INSTRUCTIONS FOR THE TASK ->
Beginning with the first line below, output every record verbatim and leave out the images.

DATA EXCERPTS ->
##########

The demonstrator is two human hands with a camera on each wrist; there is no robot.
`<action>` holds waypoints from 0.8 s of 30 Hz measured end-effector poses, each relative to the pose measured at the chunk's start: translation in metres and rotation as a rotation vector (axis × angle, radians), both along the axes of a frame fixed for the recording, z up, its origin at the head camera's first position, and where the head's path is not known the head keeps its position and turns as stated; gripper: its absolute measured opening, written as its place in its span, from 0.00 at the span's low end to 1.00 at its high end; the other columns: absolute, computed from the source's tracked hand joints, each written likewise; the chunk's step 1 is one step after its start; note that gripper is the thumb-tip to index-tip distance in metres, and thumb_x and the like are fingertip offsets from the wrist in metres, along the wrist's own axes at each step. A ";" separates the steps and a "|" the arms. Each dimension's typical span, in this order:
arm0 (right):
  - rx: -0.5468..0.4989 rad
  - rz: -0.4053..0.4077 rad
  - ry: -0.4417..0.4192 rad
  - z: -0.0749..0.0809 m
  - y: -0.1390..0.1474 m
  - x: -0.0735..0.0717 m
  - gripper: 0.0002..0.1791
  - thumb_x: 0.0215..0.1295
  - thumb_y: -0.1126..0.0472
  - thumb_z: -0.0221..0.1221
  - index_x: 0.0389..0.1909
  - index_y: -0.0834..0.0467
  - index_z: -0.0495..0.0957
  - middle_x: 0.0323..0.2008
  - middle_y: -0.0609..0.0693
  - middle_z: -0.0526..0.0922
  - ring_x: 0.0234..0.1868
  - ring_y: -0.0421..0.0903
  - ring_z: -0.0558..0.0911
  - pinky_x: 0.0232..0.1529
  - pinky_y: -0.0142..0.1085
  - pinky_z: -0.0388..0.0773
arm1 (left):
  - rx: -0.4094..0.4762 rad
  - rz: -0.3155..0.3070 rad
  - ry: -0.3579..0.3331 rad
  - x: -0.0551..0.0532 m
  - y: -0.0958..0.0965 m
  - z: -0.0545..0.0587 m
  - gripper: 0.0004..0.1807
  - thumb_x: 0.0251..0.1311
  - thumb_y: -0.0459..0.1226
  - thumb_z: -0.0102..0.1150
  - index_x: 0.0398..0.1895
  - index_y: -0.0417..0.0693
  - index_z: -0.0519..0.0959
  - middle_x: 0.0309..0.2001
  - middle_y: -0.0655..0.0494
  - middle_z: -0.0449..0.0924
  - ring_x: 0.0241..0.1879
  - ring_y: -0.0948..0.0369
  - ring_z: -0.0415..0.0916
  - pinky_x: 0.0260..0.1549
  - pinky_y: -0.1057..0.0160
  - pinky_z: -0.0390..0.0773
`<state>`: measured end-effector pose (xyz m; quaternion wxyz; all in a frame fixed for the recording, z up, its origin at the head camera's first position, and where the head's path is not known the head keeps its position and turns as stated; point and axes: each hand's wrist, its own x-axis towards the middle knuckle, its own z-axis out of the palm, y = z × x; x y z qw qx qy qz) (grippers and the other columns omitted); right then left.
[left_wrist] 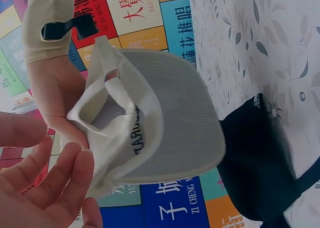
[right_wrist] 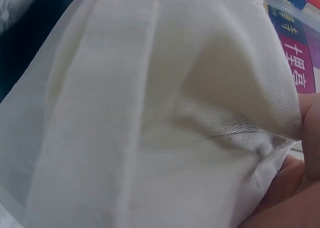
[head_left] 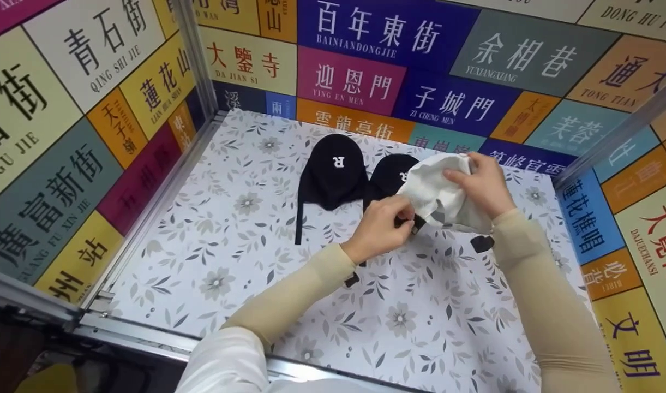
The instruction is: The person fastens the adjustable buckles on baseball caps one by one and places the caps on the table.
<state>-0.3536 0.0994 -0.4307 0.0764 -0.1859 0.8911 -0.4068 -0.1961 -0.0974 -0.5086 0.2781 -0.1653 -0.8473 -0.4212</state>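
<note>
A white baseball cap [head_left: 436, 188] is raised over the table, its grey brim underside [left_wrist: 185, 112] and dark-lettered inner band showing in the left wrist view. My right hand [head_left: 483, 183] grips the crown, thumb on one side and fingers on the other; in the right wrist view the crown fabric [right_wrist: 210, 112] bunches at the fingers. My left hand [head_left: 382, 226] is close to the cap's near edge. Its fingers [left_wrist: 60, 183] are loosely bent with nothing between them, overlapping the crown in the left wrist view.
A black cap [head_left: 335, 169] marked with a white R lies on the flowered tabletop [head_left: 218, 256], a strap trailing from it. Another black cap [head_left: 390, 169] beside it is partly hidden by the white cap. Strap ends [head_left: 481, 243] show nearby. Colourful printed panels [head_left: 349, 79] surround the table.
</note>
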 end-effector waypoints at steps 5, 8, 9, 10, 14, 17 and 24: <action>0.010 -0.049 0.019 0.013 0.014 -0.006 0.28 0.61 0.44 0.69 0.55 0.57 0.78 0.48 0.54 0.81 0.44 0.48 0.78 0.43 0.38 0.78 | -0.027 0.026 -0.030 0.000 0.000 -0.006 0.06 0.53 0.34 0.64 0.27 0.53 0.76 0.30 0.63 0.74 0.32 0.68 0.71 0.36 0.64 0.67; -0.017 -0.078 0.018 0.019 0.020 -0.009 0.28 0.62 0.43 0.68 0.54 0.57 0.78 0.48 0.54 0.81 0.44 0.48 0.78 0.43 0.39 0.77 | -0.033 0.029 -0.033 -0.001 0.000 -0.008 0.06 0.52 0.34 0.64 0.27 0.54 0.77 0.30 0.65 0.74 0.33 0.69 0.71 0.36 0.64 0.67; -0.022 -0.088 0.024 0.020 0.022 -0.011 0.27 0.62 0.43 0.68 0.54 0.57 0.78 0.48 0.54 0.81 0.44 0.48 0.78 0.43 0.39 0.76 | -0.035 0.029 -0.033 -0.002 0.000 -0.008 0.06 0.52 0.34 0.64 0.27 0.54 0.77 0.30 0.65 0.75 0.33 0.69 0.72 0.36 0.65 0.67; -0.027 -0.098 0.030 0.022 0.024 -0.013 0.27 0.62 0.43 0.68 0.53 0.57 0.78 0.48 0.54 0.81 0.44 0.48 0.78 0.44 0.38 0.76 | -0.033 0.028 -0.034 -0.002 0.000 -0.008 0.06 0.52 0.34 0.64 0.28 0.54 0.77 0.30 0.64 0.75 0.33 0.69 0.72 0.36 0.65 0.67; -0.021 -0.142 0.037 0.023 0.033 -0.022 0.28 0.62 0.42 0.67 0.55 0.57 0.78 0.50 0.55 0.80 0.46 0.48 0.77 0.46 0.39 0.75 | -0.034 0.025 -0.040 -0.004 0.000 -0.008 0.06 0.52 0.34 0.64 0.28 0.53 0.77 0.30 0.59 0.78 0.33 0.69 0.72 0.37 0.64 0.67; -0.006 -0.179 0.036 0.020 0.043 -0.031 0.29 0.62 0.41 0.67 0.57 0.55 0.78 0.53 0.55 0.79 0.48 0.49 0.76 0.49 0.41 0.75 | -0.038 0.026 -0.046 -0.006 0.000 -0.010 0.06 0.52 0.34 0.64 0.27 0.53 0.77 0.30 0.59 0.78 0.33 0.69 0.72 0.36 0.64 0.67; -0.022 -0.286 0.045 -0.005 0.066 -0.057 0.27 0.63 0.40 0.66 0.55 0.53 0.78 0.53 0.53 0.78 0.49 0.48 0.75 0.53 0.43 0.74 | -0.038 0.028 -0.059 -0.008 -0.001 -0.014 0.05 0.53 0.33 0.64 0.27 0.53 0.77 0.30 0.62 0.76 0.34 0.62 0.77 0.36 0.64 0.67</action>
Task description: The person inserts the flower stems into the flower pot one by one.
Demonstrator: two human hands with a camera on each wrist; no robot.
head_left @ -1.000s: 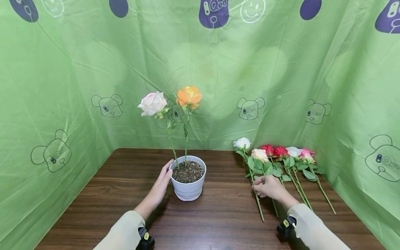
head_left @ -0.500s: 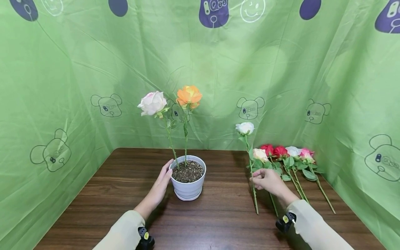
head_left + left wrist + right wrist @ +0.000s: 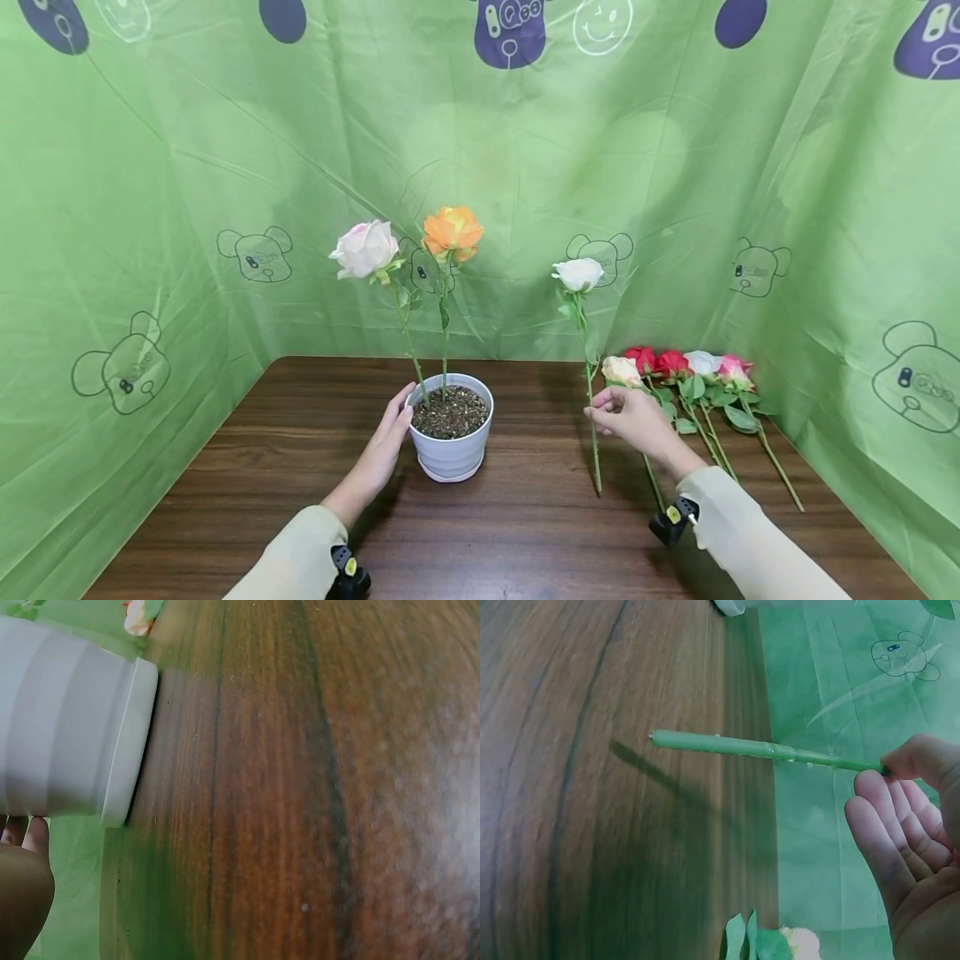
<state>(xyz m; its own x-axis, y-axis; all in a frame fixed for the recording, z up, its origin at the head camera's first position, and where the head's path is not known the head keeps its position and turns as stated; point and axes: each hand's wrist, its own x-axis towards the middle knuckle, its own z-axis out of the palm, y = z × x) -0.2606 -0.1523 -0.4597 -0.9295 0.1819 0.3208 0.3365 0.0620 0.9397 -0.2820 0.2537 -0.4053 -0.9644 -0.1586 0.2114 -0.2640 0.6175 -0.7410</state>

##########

TASK RESULT ->
The demonstrator is two human hands with a camera on each wrist; there is no robot.
`<action>` holds waypoints from 0.8 s of 30 Hz measured end-effector poses, each relative to the pose measured at the chunk's start: translation in metres and rotation as a rotation vector (axis × angle, radians), both along the axes of a frame fixed for the recording, z up, its origin at the head camera's first position, and where the head's path is not known the head keeps its position and turns as stated; gripper: its absolute measured opening, written as its place in its span, from 0.00 at the span's low end to 1.00 at its high end; the other columns: absolute, computed from the source's tracked hand joints, each written likewise; the chunk's step 1 is one step after its start; note that gripper is the thumb-tip to index-tip distance in metres, and thumb_x and the like are fingertip offsets from the wrist in metres, along the wrist's own axes at each step. A ";" separates the steps and a "|" the arms. Each dimension's typical span, in this order:
arm0 (right):
  - rx: -0.5468..0.4989 rad
  - rz: -0.4053..0.4077 rad
  - ry: -0.4417..0.4192 rad
  - z: -0.0749..0.0809 m
  - y: -0.1390..0.1474 m
  - x: -0.0735..0.0717 m
  - gripper: 0.0002..0.1791
  - thumb_x: 0.0215..0.1295
  - thumb_y: -0.1126..0.0472
  - thumb_z: -0.0221..0.1221
  - index_x: 0.0389..0.1909
  - index_y: -0.0834..0.0467
  - index_z: -0.0495..0.0957
  - middle_x: 0.0323..0.2008
  - middle_y: -0.0609..0.0693
  - middle_z: -0.0526..0.0922
  - ring_x: 0.0234..0.1868
  - ring_y: -0.0421..0.0903
  - ring_z: -0.0558..0.0911
  - pinky_x: 0.0232..0.1529
  - pinky_y: -0.0142..0.1085
  - pinky_z: -0.0388..0.0773
arm1 (left):
  - rx: -0.4094..0.4762 rad
  - rz: -0.3155..0.3070 rad
  - ry: -0.3579..0.3331 rad
  - x: -0.0551..0.0532 m
  - y: -0.0958..0.0965 m
  - z: -0.0545..0.0587 m
  - gripper: 0.0004..0.1807
  - thumb_x: 0.0251..0.1311
  - thumb_y: -0.0459..0.1226
  - thumb_z: -0.0102..0.1150
  - index_x: 0.0398..0.1895
  - index_y: -0.0417..0.0693
  - index_z: -0.0519..0.0959
  - middle_x: 0.0309..0.2001
  - middle_y: -0.0655..0.0494
  - middle_z: -0.0449..0.0924
  - ring_x: 0.0241..0.1879
  - ring_y: -0.0948..0.0369
  - ring_z: -0.0415..0.0916
  - pinky_x: 0.0260..0.1549
  - pinky_y: -0.1057..0.0160
  - pinky_z: -0.0390..0.0773
`<state>`: measured end-effector pose (xyz m; quaternion wxyz; all in a frame fixed for the recording, z up, its origin at the head camera's first position, and where the head's path is not known the head keeps its position and turns as stated; point and axes: each hand's wrist, its own x-axis towards the middle knuckle, its own z-axis out of the palm, y = z × x; x y z qw qx qy qz) (grippers and the other columns omitted); right then left.
[left_wrist] 
[right_wrist] 
[head_left] 
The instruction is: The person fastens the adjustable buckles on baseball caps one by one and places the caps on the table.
<state>-0.3536 0.0994 -0.4307 0.0764 -0.1859 0.8911 -0.4068 -0.1961 -0.0974 -0.5086 0.2781 -0.1653 -0.8473 -0.4212</state>
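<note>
A white baseball cap [head_left: 436, 188] is raised over the table, its grey brim underside [left_wrist: 185, 112] and dark-lettered inner band showing in the left wrist view. My right hand [head_left: 483, 183] grips the crown, thumb on one side and fingers on the other; in the right wrist view the crown fabric [right_wrist: 210, 112] bunches at the fingers. My left hand [head_left: 382, 226] is close to the cap's near edge. Its fingers [left_wrist: 60, 183] are loosely bent with nothing between them, overlapping the crown in the left wrist view.
A black cap [head_left: 335, 169] marked with a white R lies on the flowered tabletop [head_left: 218, 256], a strap trailing from it. Another black cap [head_left: 390, 169] beside it is partly hidden by the white cap. Strap ends [head_left: 481, 243] show nearby. Colourful printed panels [head_left: 349, 79] surround the table.
</note>
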 end-effector waypoints at steps 5, 8, 9, 10, 14, 17 and 24: <action>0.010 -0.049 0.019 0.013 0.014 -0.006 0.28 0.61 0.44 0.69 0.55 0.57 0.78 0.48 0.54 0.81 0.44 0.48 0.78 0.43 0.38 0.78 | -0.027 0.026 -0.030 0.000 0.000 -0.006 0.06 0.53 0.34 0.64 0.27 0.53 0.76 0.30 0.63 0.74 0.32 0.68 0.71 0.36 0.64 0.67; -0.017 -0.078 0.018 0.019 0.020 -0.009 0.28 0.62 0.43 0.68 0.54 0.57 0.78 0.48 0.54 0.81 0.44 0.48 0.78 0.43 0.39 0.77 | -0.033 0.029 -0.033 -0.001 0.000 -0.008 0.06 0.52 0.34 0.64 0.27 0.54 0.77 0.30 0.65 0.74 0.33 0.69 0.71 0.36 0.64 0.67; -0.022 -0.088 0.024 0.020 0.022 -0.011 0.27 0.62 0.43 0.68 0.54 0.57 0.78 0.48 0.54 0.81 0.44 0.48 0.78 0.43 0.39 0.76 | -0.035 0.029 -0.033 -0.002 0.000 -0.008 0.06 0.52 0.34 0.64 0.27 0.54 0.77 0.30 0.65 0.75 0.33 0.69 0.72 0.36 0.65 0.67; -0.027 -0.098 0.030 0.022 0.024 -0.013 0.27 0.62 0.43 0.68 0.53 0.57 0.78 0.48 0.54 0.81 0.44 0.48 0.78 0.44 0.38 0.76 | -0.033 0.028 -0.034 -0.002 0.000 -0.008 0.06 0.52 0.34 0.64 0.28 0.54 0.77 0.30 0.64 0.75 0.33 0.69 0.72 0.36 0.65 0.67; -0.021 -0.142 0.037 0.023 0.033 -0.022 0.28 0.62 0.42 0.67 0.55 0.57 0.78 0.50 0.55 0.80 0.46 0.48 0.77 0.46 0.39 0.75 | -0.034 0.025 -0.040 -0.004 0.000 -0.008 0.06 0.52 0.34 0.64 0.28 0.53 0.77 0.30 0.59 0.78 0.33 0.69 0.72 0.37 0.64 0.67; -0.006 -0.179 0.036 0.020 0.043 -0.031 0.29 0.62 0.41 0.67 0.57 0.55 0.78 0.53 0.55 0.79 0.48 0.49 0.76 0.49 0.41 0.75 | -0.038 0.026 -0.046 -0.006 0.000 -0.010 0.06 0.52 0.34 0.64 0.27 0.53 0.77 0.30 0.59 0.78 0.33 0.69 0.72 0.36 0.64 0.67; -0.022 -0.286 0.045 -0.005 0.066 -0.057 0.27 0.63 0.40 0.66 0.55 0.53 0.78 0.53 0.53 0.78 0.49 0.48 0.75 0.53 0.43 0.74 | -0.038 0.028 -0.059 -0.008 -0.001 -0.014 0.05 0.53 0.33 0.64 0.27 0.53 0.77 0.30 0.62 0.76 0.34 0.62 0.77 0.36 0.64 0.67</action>
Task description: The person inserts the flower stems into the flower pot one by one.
Demonstrator: two human hands with a camera on each wrist; no robot.
head_left @ -1.000s: 
head_left @ -0.500s: 
head_left + left wrist + right wrist @ +0.000s: 
<state>(xyz m; its own x-axis, y-axis; all in a frame fixed for the recording, z up, its origin at the head camera's first position, and where the head's path is not known the head keeps its position and turns as stated; point and axes: each hand's wrist, its own x-axis towards the middle knuckle, its own z-axis out of the palm, y = z × x) -0.2606 -0.1523 -0.4597 -0.9295 0.1819 0.3208 0.3365 0.0620 0.9397 -0.2820 0.2537 -0.4053 -0.9644 -0.1586 0.2114 -0.2640 0.6175 -0.7410</state>

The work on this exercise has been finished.